┌──

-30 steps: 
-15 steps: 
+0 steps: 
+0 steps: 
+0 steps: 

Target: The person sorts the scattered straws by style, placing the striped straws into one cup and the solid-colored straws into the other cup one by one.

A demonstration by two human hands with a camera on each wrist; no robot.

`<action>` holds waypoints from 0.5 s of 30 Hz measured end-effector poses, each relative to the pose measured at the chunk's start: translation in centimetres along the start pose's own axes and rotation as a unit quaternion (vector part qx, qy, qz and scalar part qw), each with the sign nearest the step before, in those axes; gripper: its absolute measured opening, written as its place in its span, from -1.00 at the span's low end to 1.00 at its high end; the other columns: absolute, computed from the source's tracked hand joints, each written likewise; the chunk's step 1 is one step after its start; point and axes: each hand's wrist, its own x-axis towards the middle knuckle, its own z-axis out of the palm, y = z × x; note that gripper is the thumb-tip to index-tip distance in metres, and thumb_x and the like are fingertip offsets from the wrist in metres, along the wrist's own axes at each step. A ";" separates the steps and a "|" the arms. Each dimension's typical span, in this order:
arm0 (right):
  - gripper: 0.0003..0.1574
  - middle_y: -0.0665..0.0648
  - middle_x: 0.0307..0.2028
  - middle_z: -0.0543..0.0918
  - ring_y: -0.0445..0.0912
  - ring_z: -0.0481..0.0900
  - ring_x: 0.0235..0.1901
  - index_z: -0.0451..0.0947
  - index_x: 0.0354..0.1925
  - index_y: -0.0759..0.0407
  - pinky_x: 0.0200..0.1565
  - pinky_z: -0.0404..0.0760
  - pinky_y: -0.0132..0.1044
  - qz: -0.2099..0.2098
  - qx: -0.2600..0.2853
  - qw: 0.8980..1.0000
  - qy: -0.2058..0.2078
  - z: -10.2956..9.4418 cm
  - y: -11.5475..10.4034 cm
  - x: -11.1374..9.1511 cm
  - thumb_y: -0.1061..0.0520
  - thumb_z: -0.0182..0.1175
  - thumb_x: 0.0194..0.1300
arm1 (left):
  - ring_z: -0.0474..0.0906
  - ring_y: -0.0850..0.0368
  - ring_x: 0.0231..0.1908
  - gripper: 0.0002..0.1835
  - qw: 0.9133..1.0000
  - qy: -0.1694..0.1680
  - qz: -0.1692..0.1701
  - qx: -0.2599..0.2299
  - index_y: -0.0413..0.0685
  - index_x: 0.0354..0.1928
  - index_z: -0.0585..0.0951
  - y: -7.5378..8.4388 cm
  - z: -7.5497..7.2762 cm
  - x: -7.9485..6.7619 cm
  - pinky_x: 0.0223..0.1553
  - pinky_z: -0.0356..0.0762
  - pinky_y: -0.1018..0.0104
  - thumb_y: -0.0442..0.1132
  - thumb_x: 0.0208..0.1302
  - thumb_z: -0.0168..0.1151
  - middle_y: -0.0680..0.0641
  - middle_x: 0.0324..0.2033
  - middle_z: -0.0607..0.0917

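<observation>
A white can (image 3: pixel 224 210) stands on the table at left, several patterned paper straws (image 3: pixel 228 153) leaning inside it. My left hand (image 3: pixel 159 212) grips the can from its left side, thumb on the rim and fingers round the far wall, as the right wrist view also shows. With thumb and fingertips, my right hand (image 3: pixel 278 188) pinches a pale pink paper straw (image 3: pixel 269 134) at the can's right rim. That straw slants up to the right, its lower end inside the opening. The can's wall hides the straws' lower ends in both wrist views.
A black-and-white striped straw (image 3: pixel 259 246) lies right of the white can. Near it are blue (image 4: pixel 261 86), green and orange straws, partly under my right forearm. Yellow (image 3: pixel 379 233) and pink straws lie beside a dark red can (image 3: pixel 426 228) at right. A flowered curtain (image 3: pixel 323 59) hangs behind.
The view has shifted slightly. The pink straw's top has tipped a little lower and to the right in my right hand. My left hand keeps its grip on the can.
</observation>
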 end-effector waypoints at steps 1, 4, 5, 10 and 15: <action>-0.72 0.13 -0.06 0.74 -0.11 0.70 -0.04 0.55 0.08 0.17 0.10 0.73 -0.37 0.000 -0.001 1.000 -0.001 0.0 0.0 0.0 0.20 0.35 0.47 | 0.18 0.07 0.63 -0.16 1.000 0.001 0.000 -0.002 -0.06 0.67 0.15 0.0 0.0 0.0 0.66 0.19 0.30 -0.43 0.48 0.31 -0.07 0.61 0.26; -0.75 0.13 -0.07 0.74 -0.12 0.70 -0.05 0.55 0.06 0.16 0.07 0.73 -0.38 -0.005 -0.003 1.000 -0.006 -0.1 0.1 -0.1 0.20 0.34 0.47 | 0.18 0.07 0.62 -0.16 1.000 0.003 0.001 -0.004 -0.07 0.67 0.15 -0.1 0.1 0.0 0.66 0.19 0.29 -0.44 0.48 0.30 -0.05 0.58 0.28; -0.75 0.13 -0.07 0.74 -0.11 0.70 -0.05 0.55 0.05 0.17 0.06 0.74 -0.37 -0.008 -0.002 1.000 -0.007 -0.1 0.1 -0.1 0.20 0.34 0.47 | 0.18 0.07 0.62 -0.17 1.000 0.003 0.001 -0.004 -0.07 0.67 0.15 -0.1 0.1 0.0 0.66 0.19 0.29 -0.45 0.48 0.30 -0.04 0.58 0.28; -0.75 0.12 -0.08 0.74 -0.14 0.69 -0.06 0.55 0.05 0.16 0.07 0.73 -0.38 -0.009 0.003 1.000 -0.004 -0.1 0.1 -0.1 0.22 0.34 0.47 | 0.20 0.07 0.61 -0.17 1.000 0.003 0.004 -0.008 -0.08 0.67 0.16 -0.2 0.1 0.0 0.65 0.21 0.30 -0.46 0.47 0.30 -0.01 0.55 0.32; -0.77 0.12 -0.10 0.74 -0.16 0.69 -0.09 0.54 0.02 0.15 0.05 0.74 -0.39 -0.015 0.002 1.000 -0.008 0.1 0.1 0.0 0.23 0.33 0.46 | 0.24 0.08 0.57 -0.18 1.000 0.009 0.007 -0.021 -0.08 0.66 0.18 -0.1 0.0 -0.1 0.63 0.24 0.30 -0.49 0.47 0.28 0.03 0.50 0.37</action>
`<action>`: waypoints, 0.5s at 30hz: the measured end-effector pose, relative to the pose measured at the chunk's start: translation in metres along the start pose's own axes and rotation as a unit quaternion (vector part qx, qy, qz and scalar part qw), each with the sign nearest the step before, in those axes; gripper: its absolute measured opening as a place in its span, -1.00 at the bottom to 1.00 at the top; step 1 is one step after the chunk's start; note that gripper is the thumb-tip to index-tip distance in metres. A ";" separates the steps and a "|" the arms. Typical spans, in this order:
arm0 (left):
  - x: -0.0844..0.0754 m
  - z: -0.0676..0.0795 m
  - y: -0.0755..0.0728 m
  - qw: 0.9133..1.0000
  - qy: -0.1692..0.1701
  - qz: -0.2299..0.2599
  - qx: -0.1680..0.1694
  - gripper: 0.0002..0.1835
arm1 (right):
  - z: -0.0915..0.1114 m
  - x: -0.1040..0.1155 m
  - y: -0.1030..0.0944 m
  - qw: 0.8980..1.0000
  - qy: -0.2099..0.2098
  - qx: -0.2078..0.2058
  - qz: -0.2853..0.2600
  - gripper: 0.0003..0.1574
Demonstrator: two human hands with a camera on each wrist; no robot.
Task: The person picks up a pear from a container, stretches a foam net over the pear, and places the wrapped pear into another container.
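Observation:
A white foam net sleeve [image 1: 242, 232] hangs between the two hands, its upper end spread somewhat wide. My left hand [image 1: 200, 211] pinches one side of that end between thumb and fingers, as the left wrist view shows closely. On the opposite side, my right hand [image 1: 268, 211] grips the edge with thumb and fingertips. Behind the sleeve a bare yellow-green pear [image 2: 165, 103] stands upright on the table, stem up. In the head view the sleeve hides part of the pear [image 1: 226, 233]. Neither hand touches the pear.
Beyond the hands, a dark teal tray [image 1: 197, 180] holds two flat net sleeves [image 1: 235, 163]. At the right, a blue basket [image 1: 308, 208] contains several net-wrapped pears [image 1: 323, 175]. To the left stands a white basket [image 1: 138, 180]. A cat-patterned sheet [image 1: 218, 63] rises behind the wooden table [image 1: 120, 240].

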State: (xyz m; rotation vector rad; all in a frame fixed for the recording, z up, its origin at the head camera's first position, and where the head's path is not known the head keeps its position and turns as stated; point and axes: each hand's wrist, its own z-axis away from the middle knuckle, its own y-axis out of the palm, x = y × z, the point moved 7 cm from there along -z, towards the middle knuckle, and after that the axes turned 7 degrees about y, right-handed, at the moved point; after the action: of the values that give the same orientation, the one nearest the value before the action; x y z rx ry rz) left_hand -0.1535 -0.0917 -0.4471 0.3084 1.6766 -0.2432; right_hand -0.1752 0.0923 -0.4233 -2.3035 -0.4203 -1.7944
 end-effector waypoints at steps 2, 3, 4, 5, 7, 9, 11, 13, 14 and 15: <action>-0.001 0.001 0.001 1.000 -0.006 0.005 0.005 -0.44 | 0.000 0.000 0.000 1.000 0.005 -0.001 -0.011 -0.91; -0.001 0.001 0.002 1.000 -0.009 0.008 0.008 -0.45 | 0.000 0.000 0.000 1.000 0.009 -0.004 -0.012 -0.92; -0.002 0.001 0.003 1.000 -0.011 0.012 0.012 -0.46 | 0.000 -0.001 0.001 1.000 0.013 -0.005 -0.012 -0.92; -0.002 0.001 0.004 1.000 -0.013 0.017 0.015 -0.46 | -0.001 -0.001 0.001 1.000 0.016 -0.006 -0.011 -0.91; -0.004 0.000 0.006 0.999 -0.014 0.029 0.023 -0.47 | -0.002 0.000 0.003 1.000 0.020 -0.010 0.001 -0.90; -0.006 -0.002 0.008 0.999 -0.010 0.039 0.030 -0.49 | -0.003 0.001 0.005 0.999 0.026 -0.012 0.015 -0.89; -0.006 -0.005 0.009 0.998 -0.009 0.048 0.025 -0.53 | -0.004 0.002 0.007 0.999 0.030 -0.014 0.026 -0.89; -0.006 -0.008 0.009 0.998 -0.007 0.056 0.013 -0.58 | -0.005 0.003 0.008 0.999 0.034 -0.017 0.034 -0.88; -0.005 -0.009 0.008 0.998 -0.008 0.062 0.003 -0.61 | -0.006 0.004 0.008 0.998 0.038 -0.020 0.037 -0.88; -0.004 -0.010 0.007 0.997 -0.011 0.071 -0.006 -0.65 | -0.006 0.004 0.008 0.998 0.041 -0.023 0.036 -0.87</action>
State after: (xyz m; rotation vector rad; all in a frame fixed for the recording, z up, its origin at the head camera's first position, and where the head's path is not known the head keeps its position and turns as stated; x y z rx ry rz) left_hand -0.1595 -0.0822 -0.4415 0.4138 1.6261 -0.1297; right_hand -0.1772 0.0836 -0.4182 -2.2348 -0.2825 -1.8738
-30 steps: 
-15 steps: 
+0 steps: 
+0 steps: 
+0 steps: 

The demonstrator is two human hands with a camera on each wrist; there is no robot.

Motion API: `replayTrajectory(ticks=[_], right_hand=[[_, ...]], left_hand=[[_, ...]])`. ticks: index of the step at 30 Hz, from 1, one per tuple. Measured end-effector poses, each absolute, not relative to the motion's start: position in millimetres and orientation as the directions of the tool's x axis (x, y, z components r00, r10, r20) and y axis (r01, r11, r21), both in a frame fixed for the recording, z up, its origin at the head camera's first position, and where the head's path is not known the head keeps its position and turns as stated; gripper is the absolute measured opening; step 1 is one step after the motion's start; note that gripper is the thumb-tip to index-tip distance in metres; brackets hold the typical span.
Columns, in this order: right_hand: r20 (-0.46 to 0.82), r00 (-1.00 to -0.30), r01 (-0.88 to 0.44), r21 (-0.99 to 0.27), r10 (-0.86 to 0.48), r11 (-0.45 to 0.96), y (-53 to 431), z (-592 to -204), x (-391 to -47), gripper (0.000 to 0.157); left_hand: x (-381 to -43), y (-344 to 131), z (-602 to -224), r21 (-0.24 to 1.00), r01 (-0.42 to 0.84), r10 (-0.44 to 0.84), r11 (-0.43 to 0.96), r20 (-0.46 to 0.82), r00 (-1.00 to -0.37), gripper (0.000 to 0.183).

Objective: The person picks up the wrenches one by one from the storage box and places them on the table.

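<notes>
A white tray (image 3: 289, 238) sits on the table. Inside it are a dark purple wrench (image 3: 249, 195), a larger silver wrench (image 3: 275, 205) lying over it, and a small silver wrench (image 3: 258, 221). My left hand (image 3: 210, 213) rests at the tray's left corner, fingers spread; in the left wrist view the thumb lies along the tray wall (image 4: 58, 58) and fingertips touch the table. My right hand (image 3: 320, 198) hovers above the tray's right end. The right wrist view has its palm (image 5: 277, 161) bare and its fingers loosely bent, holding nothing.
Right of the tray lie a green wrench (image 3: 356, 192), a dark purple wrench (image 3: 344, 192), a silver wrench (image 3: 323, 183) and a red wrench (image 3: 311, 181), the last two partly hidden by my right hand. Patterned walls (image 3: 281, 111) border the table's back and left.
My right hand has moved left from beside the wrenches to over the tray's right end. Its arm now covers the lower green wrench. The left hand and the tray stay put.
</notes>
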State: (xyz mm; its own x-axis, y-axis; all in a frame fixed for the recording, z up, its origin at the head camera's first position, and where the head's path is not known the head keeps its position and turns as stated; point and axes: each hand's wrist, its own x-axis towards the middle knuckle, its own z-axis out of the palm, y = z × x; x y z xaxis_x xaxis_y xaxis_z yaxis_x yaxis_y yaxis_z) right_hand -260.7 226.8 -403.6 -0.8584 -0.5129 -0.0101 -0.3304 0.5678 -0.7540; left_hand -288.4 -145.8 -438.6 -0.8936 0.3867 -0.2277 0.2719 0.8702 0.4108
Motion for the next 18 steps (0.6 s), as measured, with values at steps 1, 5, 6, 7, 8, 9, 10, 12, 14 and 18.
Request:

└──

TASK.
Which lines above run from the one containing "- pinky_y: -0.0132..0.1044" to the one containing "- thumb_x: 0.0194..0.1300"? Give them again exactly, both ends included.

OUTPUT OF THE TASK.
  - pinky_y: -0.0132..0.1044
  - qz: -0.2099..0.2098
  - qx: -0.2600..0.2853
  - qw: 0.8980..1.0000
  - qy: -0.2058..0.2078
  - z: -10.2956..9.4418 cm
  - y: -11.5475..10.4034 cm
  - x: -11.1374..9.1511 cm
  - thumb_y: -0.1061..0.0520
  - thumb_z: -0.0182..0.1175
  - thumb_x: 0.0194..0.1300

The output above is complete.